Stuttering is a complex disorder that interferes with the forward flow of speech. There are many fallacies regarding the cause of stuttering. The fact is, experts on stuttering openly acknowledge that the cause of stuttering is unknown. Much of the recent research on stuttering, however, support possible neuromotor and/or genetic influences. Some specialists support a psychological or environmental cause or a combination of the psychological and physiological base for the problem. There are as many different patterns of stuttering as there are people who stutter. Also, if you stutter, you are about three times more likely to have a close relative who stutters, that is, stuttering runs in some families. However, there is little doubt that once stuttering is present, stress created from feelings of embarrassment, inadequacy and frustration over the problem makes speaking more difficult.
The current knowledge about this condition can be summarized in the following manner:
- Stuttering is a devastating disorder that afflicts about 1% of the world population, that is, there are over 400 000 people who stutter in South Africa.
- Stuttering is predominantly a disorder of childhood. Between 5% and 15% of children stutter at some point in childhood, but the prevalence drops to about 1% in adulthood.
- Stuttering is more common in males than females, that is, 80% of adult stutterers are men. The sex ratio is approximately 3:1 in pre-school children and 5:1 by the fifth grade and remains the same through adulthood.
- Stuttering is a disability which creates enormous difficulties in the lives of those who stutter. It’s social, educational and vocational impact has been well documented.

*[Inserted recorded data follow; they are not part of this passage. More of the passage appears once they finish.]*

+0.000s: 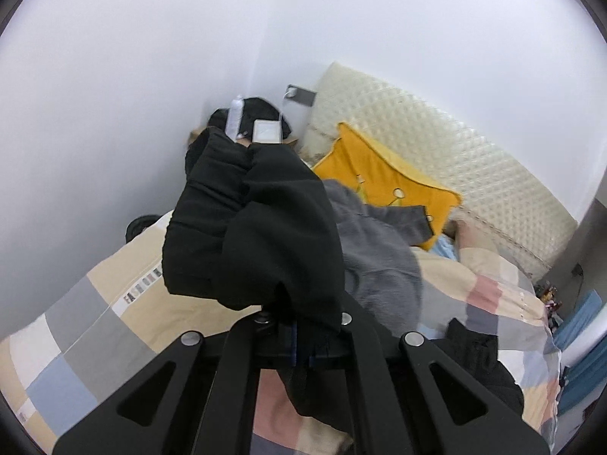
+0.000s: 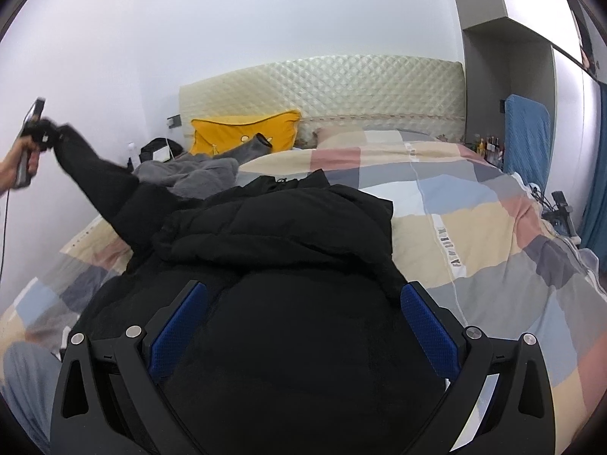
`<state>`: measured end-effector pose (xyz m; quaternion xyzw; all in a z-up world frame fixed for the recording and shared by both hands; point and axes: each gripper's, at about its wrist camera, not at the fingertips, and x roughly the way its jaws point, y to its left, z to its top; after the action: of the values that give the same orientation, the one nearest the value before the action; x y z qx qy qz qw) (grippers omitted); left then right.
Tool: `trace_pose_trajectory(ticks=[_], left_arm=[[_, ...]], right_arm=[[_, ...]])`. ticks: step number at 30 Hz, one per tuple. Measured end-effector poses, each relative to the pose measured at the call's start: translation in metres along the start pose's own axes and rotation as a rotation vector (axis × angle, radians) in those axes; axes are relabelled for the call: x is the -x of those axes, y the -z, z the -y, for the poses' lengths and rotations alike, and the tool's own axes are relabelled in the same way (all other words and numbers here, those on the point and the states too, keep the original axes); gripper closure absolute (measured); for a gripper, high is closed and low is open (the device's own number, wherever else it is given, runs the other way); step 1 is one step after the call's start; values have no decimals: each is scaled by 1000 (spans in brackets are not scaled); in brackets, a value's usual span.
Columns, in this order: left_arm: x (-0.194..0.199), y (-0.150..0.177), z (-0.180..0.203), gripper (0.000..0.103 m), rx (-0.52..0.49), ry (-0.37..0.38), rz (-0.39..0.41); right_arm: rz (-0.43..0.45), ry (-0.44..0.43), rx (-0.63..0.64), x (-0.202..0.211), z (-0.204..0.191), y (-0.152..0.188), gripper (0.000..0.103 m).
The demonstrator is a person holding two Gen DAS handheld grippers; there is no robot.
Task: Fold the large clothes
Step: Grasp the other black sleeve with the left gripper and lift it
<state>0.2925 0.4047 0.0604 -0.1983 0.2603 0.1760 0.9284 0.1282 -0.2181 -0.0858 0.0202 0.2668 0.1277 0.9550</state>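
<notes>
The bed (image 2: 474,227) carries your black jacket (image 2: 288,227), lying near you so it can be folded. Your right gripper (image 2: 303,326) hangs spread above its body. Your left gripper (image 2: 38,132) pinches the sleeve (image 2: 95,174), lifted at the left to fold it inward.

Left tool (image 2: 40,134) is up high at the far left of the right wrist view, clamped tight on the black jacket's sleeve (image 2: 95,178), with the person's left hand (image 2: 17,168) wrapped round its handle. In its own view, at the bottom centre, the fingers are pressed together and buried in dark cloth. Right tool (image 2: 303,326) sits low at the bottom of its own frame, blue pads (image 2: 426,322) spread wide apart, gripping nothing, poised over the jacket's body.
</notes>
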Motion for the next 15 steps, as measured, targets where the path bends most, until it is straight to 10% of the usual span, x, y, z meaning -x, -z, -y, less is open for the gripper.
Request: trace_pose_trajectory(ticks=[15], left_arm=[[64, 9, 160, 100, -283, 156, 55]], right_arm=[[19, -46, 12, 8, 20, 1, 0]])
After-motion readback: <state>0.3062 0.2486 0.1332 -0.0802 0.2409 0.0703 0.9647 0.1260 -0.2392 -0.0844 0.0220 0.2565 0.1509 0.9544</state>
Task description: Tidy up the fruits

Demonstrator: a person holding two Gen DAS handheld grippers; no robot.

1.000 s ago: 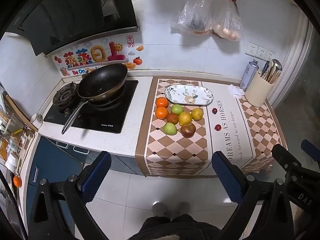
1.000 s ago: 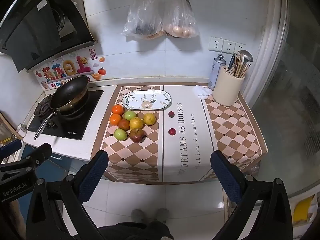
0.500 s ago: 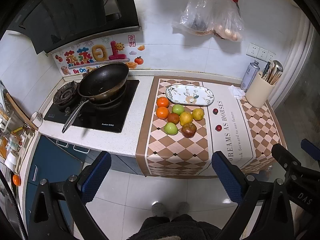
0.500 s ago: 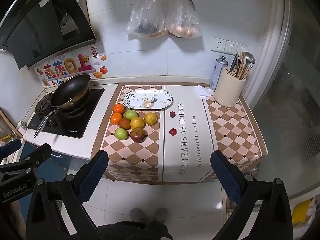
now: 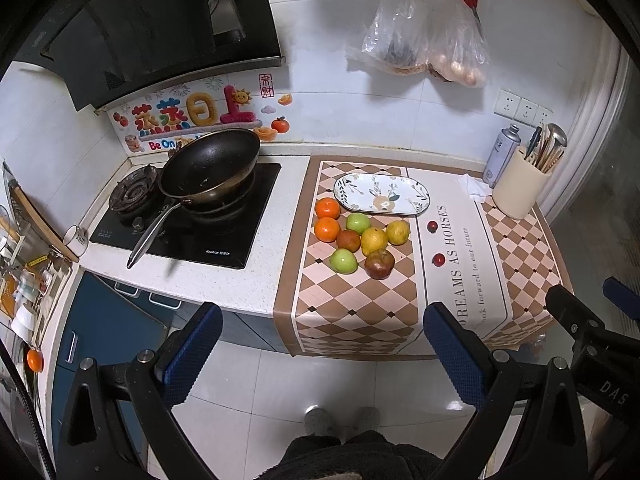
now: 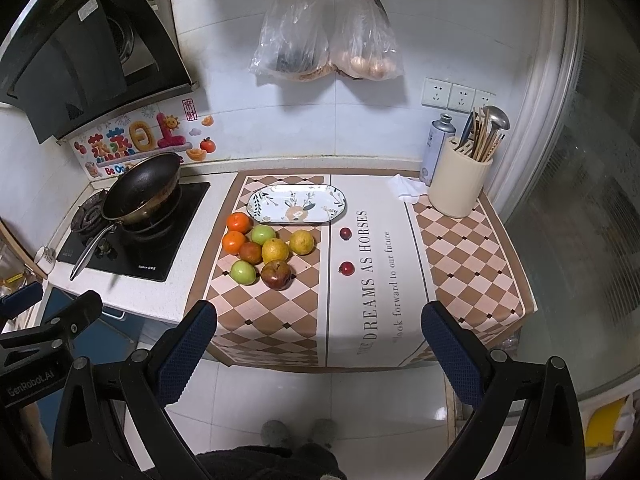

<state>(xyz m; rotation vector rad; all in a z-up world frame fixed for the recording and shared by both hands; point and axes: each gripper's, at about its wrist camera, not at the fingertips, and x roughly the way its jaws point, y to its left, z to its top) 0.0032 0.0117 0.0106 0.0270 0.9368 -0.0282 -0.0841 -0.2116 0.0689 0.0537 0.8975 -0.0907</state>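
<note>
— What sort of place is this?
— A home kitchen: ahead and left, a wok (image 5: 210, 168) on a stove (image 5: 188, 216) under a range hood (image 5: 152, 28); ahead and right, a utensil crock (image 6: 458, 186).

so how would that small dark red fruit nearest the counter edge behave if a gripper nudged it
The small dark red fruit looks round and glossy, so it would probably roll rather than slide. It sits alone on the smooth white strip of the mat, with nothing close by to stop it. Being much smaller than the apple, it likely slips out of wide-open fingers easily.
</note>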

- Most people feel extremely uncomfortable when talking to people who stutter and do not know how to effectively deal with these encounters.
- There are no easy solutions for the treatment of stuttering especially for adults, but available speech therapy techniques can lead to a dramatic reduction in the symptoms.
- The younger the person the more effective the intervention.
The Speakeasy Stuttering Association of SA
This association was established in FEBRUARY 1992.
To improve the lot of people who stutter of all ages in every aspect of their lives and to liberate them from the fear of speaking.
Aims of the Association
- To provide education and information about stuttering and the resources of treatment for people who stutter.
- To support and conduct research into cause, treatment and prevention of stuttering.
- To provide continuing education and enhancement of skills for professionals working with people who stutter - Speech Therapists, Community Speech and Hearing Workers, doctors etc.
- To promote the prevention, early identification and appropriate treatment of stuttering.
- To establish an outreach programme to make all facilities accessible and available to all people who stutter and those directly involved with them.
- To represent people who stutter and promote their welfare.
- To establish and maintain interaction with similar organisations internationally.